Литература номер пять
По меньшей мере пять уровней литературы существует сегодня в России. Мы все помним советскую двойную литературу: официальную и самиздат. Можно добавить сюда эмигрантскую, но она после смерти Набокова приобрела все черты самиздата политизированность, отсутствие зрелого мировоззрения, ироничность, которая подобно коррозии съедала индивидуальность.
Пожалуй, никто в СССР так не ждал свободы, как писатели. И никто не был этой свободой так нокаутирован. Естественно, я выношу за скобки литературу номер один коммерческую (Акунин-Маринина) и литературу номер два погребальную (Пригов-Сорокин-Вик. Ерофеев).

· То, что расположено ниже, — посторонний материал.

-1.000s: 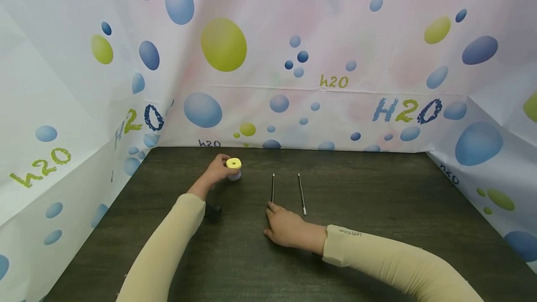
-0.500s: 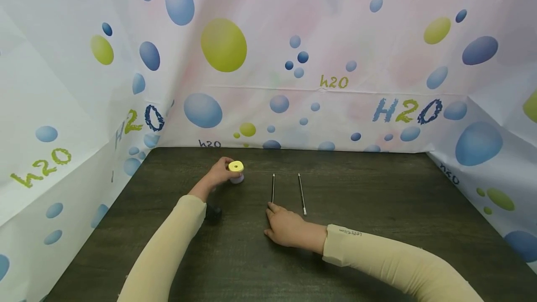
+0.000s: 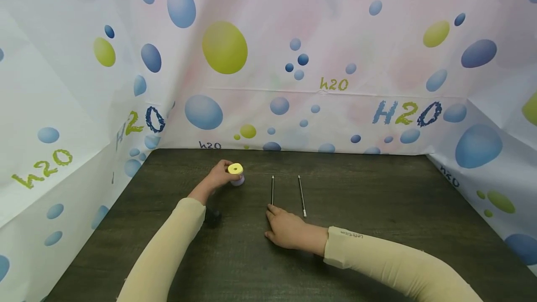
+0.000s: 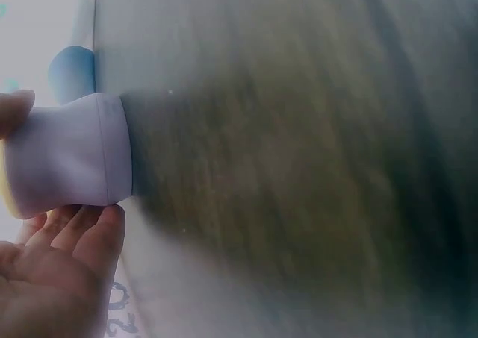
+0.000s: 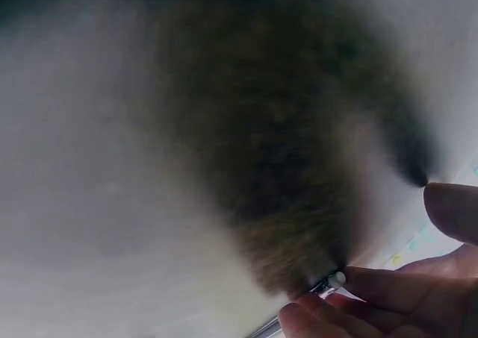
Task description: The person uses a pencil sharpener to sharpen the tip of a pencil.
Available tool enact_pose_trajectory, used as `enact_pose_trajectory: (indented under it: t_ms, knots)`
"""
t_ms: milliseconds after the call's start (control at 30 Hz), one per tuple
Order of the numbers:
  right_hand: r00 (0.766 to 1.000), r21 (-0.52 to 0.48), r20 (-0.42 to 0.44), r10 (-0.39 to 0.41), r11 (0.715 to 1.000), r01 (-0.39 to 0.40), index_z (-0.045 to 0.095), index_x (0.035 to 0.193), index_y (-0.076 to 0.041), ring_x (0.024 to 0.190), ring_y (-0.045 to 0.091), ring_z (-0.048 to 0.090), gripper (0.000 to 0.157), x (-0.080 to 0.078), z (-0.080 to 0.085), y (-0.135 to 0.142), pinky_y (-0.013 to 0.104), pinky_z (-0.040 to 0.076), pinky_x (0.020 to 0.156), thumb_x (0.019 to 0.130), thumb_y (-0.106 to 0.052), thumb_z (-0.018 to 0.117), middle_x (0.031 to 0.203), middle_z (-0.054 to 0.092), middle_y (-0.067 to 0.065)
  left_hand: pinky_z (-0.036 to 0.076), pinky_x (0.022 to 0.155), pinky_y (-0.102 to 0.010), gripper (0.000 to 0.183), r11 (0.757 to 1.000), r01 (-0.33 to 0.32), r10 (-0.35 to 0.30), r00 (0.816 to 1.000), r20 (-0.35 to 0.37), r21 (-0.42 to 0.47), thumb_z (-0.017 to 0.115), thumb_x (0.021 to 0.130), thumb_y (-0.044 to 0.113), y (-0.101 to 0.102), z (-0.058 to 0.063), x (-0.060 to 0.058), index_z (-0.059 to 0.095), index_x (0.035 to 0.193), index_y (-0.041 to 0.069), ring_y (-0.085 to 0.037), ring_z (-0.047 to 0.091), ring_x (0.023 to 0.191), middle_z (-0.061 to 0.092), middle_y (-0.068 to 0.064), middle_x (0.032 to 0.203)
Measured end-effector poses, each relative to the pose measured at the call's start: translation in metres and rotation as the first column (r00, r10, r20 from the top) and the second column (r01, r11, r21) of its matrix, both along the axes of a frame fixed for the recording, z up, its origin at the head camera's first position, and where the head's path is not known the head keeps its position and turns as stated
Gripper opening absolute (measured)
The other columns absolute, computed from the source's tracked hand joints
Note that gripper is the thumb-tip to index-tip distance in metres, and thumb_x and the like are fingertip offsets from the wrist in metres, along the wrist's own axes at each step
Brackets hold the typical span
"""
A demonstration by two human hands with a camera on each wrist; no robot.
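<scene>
My left hand (image 3: pixel 219 175) holds a small lavender container (image 4: pixel 67 159) with a yellow top (image 3: pixel 235 168) that has a small hole in its middle. In the left wrist view the thumb is on one side of its body and the fingers on the other. Its flared base is right at the tabletop. To its right, two slim dark pencils (image 3: pixel 301 197) lie roughly side by side, pointing away from me. My right hand (image 3: pixel 287 228) rests low with its fingertips at the white-ended near end of the left pencil (image 5: pixel 323 286); the thumb stands apart from it.
A dark object (image 3: pixel 214 218) lies partly hidden by my left wrist. The dark wooden table (image 3: pixel 361 190) is bordered at the back and both sides by a white sheet (image 3: pixel 335 120) printed with blue and green bubbles.
My left hand has brought the container slightly to the right and a little nearer. The right hand and both pencils keep their places; the head view tips up slightly.
</scene>
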State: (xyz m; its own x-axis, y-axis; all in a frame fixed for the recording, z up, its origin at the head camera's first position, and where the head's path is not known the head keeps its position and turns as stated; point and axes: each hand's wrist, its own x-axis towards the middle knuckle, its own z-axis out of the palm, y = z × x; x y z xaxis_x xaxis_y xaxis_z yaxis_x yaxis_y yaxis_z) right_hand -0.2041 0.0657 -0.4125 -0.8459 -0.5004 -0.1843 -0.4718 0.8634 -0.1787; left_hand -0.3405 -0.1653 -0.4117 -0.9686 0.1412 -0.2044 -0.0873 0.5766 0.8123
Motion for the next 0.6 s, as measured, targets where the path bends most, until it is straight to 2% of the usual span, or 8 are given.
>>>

Про второй номер стоит сказать несколько слов. Можно было бы назвать эту литературу литературой реванша, но рука не поднимается. Люди, орущие второе десятилетие, никогда не были обиженными. У них была своя публика, центровая, московская (и только московская! можно добавить сюда, например, Климонтовича, Рубинштейна, это ничего не изменит), и реваншироваться они собирались в самом суровом смысле погребальном.

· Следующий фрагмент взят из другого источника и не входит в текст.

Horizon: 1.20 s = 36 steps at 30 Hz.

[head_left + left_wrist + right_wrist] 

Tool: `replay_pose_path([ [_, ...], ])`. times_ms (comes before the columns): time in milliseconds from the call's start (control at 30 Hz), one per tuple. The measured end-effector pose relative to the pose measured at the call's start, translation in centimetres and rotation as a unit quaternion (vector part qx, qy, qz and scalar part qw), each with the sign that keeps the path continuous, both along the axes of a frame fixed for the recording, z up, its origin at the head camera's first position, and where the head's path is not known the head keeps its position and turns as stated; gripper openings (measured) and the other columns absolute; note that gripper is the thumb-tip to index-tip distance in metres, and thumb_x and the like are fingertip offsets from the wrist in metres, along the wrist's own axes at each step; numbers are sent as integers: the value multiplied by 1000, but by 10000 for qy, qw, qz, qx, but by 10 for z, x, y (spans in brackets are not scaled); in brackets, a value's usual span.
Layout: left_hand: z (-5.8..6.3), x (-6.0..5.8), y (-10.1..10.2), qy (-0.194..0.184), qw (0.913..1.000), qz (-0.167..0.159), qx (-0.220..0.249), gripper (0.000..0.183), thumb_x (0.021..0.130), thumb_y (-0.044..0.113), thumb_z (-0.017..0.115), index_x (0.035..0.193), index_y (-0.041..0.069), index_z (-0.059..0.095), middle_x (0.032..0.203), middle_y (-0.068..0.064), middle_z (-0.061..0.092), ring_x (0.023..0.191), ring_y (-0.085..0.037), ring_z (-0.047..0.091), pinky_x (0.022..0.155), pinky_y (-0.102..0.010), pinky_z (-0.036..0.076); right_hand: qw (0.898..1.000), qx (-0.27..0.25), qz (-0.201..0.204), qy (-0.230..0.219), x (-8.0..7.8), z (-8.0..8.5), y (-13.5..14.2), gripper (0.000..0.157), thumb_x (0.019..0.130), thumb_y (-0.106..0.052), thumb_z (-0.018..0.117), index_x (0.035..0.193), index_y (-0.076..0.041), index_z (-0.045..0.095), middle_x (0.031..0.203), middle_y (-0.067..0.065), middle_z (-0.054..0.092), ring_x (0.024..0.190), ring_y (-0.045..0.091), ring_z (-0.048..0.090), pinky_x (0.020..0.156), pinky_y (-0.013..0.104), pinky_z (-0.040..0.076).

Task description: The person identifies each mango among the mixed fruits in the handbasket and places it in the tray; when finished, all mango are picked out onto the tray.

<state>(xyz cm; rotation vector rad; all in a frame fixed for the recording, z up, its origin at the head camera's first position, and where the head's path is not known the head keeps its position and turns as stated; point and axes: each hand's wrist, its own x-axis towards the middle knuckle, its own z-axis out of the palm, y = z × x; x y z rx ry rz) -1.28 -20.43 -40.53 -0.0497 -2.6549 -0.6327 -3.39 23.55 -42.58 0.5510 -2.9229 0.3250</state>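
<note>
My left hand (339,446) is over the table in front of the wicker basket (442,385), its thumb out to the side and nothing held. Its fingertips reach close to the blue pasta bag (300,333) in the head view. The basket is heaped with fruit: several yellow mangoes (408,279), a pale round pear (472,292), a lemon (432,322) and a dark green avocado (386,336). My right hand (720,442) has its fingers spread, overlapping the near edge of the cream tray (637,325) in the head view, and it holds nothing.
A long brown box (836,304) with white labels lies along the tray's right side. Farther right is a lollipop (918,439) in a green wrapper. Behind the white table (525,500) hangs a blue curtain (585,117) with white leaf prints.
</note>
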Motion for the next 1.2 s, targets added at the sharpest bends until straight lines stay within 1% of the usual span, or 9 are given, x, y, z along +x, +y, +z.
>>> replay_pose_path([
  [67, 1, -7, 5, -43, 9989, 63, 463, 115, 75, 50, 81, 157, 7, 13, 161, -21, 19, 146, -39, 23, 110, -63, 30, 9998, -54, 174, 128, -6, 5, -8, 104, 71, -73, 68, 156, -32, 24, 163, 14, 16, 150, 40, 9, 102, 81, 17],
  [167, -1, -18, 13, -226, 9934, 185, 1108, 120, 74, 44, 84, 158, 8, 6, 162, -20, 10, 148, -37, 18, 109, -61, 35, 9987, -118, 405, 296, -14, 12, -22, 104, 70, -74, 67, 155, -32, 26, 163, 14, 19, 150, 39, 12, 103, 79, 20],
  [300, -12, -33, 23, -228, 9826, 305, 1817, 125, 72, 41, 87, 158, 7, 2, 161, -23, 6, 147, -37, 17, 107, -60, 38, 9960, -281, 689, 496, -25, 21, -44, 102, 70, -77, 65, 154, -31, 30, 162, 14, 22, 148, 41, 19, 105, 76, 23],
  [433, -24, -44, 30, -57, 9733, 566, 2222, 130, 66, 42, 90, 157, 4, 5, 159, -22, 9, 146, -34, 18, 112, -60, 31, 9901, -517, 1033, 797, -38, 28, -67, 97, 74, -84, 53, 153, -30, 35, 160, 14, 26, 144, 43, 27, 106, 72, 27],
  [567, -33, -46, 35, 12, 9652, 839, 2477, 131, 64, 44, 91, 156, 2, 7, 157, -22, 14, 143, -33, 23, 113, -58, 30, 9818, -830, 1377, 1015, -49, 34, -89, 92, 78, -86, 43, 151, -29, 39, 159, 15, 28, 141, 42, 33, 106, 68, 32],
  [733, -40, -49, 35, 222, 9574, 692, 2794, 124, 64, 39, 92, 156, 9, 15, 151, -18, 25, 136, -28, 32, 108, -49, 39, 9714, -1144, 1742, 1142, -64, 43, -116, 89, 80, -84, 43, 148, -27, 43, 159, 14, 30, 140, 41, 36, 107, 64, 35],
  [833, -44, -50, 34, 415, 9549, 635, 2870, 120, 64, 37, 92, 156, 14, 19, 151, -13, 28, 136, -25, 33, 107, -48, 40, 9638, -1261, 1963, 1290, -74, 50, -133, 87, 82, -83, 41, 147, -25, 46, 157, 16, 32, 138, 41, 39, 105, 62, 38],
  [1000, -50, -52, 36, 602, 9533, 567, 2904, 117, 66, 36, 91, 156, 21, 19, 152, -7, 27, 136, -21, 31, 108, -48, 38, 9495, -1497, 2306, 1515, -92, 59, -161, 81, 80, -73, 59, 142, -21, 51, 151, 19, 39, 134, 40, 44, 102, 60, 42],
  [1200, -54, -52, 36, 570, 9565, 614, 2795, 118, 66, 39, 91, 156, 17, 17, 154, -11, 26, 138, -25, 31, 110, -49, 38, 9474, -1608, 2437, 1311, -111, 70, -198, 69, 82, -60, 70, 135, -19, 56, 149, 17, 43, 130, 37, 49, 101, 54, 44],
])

В каком-то смысле вторая литература (для удобства будем называть по номерам) зеркальна РАППу: то же стремление похоронить старый мир, та же злобная риторика, та же бессмысленная стилизация под старые формы с якобы новым содержанием. Правда, если рапповцы старательно подчеркивали свою кондовость, будучи достаточно грамотными людьми, то погребальщики все на изыске. Хотя и Сорокин, и Пригов и, особенно Вик. Ерофеев не знают, что такое единственные слова. У них словесный понос веером, в любую заданную сторону. Не случайно Пригов мечтал о миллионе стихов, а Сорокин поражает мармеладных москвичек блочной чернопорнухой, которая не становится даже общественным скандалом, поскольку не обозначает ничего, кроме фонетических значков. И на этом прекратим о литературе сорняков: ельцинская помойка не могла дать культурные злаки.
Третья литература это вчерашняя литературно-журнальная. Сюда можно добавить и окончательно высохшую эмигрантскую. Что сказать о букете Союзов? Пожалуй, нечего. Хорошие, иногда блестящие писатели (Валерий Попов, Фазиль Искандер, Людмила Петрушевская) не смогли преодолеть мутную волну повседневности либерализма и потеряли в этой мути чистоту жеста. Суетливость, беспокойство, страх забвения к этому они не были готовы.